After last week’s melancholy Hardy, this week’s poem, The Ruined Maid, is much more spritely. The speaker’s view of the advantages of ruin, at least as far as clothes & “polish” go are witty & satirical but I wonder how chirpy ‘Melia will be in a few years time? The Persephone Post from a couple of weeks ago featured Augustus Egg’s triptych, Past and Present 1, 2, 3, which gives a more traditional, middle-class view of a woman’s ruin.

“O ‘Melia, my dear, this does everything crown!
Who could have supposed I should meet you in Town?
And whence such fair garments, such prosperi-ty?” —
“O didn’t you know I’d been ruined?” said she.

— “You left us in tatters, without shoes or socks,
Tired of digging potatoes, and spudding up docks;
And now you’ve gay bracelets and bright feathers three!” —
“Yes: that’s how we dress when we’re ruined,” said she.

— “At home in the barton you said thee’ and thou,’
And thik oon,’ and theäs oon,’ and t’other’; but now
Your talking quite fits ‘ee for high compa-ny!” —
“Some polish is gained with one’s ruin,” said she.

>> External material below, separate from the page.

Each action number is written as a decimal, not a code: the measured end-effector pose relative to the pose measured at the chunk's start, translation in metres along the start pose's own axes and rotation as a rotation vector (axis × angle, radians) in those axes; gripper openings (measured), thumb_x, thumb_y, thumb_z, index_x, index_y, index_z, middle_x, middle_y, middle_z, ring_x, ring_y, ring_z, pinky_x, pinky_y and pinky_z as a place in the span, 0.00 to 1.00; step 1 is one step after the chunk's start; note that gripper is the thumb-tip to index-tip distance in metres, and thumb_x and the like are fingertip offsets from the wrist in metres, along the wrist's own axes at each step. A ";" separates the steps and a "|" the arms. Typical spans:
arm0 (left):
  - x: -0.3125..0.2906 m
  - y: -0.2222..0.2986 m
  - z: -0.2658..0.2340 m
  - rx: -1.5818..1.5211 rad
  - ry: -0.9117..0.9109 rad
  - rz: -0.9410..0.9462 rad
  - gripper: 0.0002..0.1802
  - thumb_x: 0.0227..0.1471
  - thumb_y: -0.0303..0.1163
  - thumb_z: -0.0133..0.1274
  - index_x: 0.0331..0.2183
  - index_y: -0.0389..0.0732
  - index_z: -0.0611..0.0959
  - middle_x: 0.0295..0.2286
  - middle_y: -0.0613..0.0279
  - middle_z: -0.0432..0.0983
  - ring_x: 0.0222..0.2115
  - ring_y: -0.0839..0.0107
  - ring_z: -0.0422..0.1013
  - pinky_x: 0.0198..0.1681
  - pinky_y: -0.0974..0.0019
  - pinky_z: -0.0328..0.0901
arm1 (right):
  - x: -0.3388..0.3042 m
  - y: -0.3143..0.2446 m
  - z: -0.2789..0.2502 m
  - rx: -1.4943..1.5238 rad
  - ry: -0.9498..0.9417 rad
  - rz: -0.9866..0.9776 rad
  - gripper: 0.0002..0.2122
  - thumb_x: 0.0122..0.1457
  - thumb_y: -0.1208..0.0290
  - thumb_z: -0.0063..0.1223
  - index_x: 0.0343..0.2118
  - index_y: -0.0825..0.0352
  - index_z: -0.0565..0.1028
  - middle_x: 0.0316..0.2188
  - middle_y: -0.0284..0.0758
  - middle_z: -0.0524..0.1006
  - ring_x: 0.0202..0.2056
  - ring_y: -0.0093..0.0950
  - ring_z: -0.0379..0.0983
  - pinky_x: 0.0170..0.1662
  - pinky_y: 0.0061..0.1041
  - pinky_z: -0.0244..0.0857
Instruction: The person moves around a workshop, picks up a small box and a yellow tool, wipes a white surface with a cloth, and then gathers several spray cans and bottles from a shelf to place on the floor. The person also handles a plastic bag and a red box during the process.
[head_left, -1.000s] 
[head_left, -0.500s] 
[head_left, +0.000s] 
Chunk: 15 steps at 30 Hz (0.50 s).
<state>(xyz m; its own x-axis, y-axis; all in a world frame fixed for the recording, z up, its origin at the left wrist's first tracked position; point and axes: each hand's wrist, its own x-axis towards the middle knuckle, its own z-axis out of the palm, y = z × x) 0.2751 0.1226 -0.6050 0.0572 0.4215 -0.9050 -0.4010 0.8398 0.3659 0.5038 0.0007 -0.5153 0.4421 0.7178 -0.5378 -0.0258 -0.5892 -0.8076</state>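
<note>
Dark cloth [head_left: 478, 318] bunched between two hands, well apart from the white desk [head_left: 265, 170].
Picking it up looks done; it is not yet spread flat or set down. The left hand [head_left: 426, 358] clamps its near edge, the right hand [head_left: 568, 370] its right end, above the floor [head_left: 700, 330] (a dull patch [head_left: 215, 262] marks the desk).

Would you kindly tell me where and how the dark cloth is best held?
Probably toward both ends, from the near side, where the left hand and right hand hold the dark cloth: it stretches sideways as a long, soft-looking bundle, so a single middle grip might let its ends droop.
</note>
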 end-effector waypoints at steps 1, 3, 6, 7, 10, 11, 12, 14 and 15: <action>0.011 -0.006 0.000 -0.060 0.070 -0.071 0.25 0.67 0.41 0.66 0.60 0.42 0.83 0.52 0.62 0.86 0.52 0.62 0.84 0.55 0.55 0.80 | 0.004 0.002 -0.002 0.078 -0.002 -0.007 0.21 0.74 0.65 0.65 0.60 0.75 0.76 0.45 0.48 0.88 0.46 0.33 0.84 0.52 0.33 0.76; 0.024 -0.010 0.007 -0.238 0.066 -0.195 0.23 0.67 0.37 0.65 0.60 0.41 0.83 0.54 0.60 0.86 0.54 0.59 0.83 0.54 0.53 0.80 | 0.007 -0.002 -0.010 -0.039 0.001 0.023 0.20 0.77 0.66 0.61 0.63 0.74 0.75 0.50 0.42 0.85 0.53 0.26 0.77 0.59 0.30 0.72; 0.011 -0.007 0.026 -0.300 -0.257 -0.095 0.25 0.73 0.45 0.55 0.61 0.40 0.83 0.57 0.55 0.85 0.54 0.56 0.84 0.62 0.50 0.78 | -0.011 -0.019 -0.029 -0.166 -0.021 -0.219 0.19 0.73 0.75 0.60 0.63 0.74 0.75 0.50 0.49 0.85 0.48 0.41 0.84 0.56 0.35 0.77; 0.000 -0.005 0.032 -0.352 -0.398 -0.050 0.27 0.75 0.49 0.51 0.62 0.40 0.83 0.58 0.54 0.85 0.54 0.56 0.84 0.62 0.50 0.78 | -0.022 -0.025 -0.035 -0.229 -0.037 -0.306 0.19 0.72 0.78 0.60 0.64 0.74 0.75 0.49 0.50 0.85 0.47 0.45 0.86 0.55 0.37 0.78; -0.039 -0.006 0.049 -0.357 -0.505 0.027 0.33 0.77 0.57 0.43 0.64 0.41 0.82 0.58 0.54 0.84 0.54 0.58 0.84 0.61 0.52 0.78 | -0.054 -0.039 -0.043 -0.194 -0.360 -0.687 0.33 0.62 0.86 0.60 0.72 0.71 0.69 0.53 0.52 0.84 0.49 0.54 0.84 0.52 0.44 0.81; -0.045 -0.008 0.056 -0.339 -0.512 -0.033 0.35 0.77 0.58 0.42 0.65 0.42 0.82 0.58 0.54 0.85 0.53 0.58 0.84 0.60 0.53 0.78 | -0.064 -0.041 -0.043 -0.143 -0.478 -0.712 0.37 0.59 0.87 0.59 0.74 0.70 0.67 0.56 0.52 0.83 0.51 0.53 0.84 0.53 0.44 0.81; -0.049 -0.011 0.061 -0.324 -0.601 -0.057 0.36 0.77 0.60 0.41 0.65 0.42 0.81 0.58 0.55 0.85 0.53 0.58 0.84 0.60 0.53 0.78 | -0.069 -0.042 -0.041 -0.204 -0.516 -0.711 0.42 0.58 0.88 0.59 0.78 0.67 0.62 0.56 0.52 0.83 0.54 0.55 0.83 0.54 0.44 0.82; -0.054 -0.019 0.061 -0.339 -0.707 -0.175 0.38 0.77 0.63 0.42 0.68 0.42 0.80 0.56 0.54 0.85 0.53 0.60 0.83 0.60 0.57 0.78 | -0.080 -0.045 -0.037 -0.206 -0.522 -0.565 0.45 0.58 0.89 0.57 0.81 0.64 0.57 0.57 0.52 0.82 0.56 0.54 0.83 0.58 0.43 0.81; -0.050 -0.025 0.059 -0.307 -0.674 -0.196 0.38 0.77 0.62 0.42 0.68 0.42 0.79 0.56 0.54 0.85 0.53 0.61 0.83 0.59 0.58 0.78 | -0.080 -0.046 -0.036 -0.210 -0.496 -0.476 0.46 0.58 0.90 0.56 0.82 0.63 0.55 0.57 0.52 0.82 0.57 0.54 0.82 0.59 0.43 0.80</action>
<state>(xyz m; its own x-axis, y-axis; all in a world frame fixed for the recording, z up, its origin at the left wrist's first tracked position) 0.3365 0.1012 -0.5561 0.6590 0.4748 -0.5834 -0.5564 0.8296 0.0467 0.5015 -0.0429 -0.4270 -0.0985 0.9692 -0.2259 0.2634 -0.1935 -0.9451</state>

— “Your hands were like paws then, your face blue and bleak
But now I’m bewitched by your delicate cheek,
And your little gloves fit as on any la-dy!” —
“We never do work when we’re ruined,” said she.

— “You used to call home-life a hag-ridden dream,
And you’d sigh, and you’d sock; but at present you seem
To know not of megrims or melancho-ly!” —
“True. One’s pretty lively when ruined,” said she.

— “I wish I had feathers, a fine sweeping gown,
And a delicate face, and could strut about Town!” —
“My dear — a raw country girl, such as you be,
Cannot quite expect that. You ain’t ruined,” said she.

4 thoughts on “Sunday Poetry – Thomas Hardy

  1. I have always liked this poem and it's two characters. But most of all I like the way that Hardy so earnestly tried to point out the limitations for poor women in the Victorian period. Youth and beauty just don't last very long. I really appreciate your Sunday poetry.


  2. I inherited a book of Hardy's poetry about 25 years ago, it was published in 1920 but I've never even dipped into it. I will now. Thanks. I have read most of his books though.


  3. His poetry is a lovely complement to the novels, I think. The same themes & lots of doom & gloom but some happier lyrics too. The poems he wrote after his first wife's death are very beautiful.